▸ EXERCISE PROMPT
Each entry below should be written out exactly as it is, with no pictures.
ENTRIES SHOWN START
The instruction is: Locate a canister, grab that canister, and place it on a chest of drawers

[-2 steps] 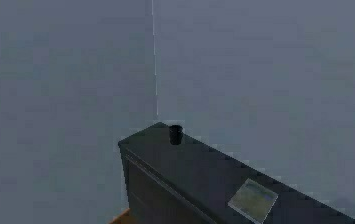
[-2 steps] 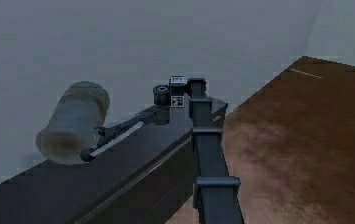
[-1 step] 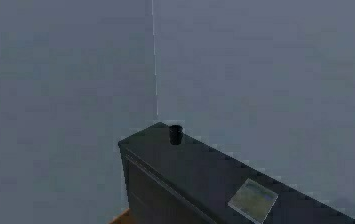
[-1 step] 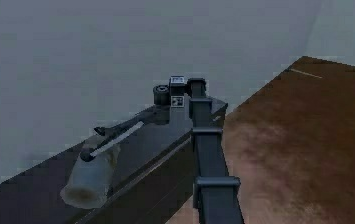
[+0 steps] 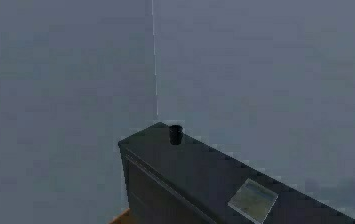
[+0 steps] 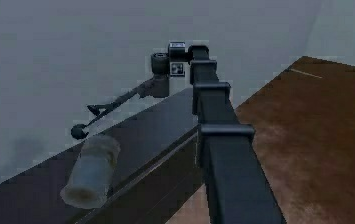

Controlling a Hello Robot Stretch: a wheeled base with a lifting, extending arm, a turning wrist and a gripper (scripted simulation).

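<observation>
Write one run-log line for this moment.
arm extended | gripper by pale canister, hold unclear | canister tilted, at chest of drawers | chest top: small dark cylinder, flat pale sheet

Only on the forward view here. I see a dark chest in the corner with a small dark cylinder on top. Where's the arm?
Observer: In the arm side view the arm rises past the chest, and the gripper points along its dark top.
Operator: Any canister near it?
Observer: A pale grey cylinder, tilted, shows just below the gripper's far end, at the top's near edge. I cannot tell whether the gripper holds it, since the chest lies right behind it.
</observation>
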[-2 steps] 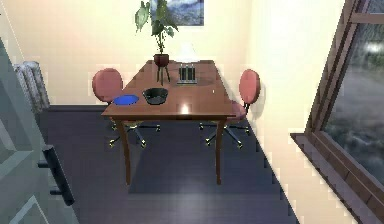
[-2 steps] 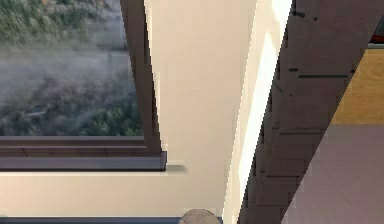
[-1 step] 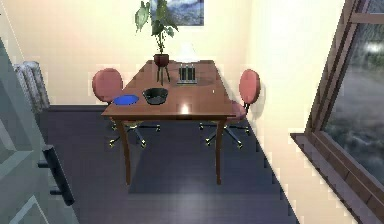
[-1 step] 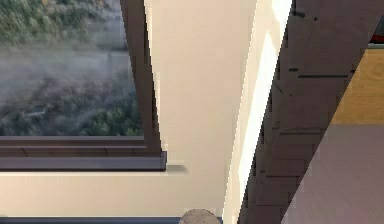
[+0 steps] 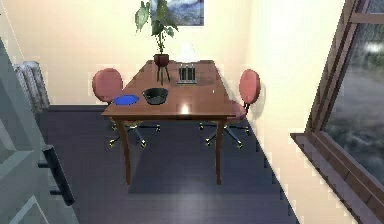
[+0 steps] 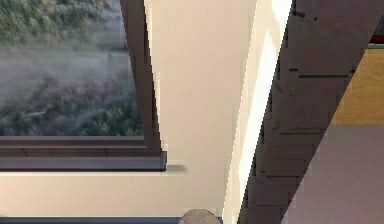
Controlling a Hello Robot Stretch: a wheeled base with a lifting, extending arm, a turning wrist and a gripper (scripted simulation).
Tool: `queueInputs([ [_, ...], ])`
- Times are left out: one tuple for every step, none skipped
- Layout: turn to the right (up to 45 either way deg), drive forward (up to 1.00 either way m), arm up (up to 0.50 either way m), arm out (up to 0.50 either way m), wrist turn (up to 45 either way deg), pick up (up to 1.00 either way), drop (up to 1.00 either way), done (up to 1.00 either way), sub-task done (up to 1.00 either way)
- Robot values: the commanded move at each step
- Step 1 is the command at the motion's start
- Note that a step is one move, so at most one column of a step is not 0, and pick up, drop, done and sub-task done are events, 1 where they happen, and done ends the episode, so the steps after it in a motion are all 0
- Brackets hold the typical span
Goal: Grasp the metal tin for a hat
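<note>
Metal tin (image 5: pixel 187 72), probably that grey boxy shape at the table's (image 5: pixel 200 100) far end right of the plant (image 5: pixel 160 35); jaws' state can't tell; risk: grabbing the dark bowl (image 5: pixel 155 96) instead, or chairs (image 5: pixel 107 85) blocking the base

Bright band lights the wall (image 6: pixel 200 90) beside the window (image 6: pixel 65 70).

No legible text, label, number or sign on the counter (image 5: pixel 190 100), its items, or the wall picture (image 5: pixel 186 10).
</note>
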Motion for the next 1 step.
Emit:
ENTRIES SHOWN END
▸ PROBLEM SOLUTION
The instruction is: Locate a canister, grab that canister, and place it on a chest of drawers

[-2 steps] 
[-2 steps] 
[-1 step] 
[-1 step] 
[+0 steps] 
[+0 steps] 

Controlling a Hello Robot Stretch: a wheeled base with a lifting, extending arm, a turning wrist and a gripper (scripted simulation).

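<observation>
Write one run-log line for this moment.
arm extended | gripper by pale canister, hold unclear | canister tilted, at chest of drawers | chest top: small dark cylinder, flat pale sheet

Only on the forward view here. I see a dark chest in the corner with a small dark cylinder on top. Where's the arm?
Observer: In the arm side view the arm rises past the chest, and the gripper points along its dark top.
Operator: Any canister near it?
Observer: A pale grey cylinder, tilted, shows just below the gripper's far end, at the top's near edge. I cannot tell whether the gripper holds it, since the chest lies right behind it.
</observation>
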[-2 steps] 
[-2 steps] 
[-1 step] 
[-1 step] 
[+0 steps] 
[+0 steps] 
Controlling a Hello Robot Stretch: a wheeled base with a lifting, extending arm, a turning wrist and a gripper (scripted simulation).
Tool: `queueInputs([ [_, ...], ])`
- Times are left out: one tuple for every step, none skipped
- Layout: turn to the right (up to 45 either way deg), drive forward (up to 1.00 either way m), arm up (up to 0.50 either way m), arm out (up to 0.50 either way m), wrist turn (up to 45 either way deg), pick up (up to 1.00 either way), drop (up to 1.00 either way), done (up to 1.00 either way), sub-task done (up to 1.00 either way)
- Robot values: the commanded move at each step
- Step 1 is the command at the motion's start
- Note that a step is one move, so at most one column of a step is not 0, and pick up, drop, done and sub-task done are events, 1 where they happen, and done ends the episode, so the steps after it in a motion are all 0
- Brackets hold the typical span
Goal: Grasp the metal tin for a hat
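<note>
Metal tin (image 5: pixel 187 72), probably that grey boxy shape at the table's (image 5: pixel 200 100) far end right of the plant (image 5: pixel 160 35); jaws' state can't tell; risk: grabbing the dark bowl (image 5: pixel 155 96) instead, or chairs (image 5: pixel 107 85) blocking the base

Bright band lights the wall (image 6: pixel 200 90) beside the window (image 6: pixel 65 70).

No legible text, label, number or sign on the counter (image 5: pixel 190 100), its items, or the wall picture (image 5: pixel 186 10).
</note>
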Motion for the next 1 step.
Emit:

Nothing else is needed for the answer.